#### Brief:
Among the entries below, copy only the span from the line containing "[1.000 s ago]" through the line containing "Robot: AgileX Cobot". Do so exactly, and skip the pictures.

#### Data for this task:
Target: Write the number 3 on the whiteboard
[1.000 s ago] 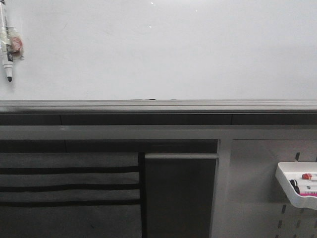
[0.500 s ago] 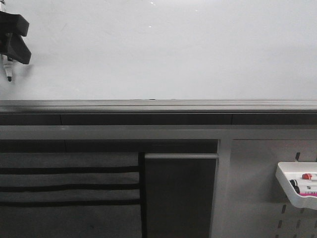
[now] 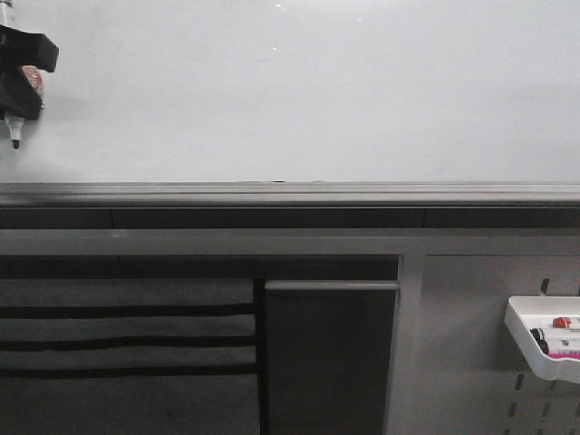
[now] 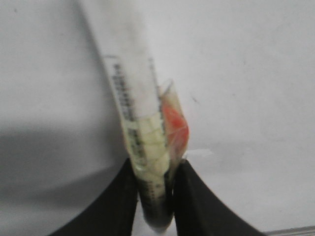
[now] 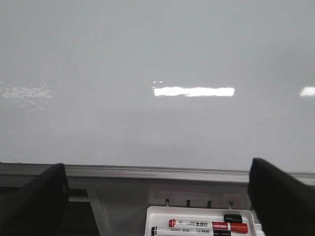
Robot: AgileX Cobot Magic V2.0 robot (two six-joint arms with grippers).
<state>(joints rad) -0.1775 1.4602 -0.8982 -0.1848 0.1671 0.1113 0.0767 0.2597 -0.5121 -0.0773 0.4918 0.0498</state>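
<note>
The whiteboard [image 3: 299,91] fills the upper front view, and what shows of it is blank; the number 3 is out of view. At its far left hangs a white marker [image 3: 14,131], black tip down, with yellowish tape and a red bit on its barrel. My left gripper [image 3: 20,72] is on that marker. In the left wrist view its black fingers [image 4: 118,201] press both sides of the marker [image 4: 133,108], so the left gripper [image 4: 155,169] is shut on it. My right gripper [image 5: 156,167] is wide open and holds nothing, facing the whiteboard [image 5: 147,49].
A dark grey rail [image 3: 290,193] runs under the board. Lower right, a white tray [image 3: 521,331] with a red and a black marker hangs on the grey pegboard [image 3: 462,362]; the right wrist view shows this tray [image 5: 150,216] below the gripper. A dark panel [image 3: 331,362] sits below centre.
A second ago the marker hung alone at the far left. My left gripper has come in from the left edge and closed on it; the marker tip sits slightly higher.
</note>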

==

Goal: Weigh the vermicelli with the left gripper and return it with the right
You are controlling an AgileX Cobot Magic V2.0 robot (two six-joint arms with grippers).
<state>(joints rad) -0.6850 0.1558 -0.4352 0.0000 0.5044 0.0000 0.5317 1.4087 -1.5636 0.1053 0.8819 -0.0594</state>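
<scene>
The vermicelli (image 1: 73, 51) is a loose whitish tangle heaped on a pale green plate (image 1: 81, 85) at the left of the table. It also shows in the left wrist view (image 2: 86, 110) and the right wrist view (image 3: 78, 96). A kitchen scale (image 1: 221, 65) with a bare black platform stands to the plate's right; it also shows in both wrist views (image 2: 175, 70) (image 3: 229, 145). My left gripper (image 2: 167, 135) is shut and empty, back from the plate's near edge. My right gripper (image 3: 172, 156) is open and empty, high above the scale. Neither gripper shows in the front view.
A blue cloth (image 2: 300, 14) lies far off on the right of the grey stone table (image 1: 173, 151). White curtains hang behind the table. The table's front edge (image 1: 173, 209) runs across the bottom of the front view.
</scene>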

#### Output for this task:
[1.000 s ago] 
[0.500 s ago] 
[now] 
[now] 
[now] 
Robot: AgileX Cobot Magic V2.0 robot (two six-joint arms with grippers).

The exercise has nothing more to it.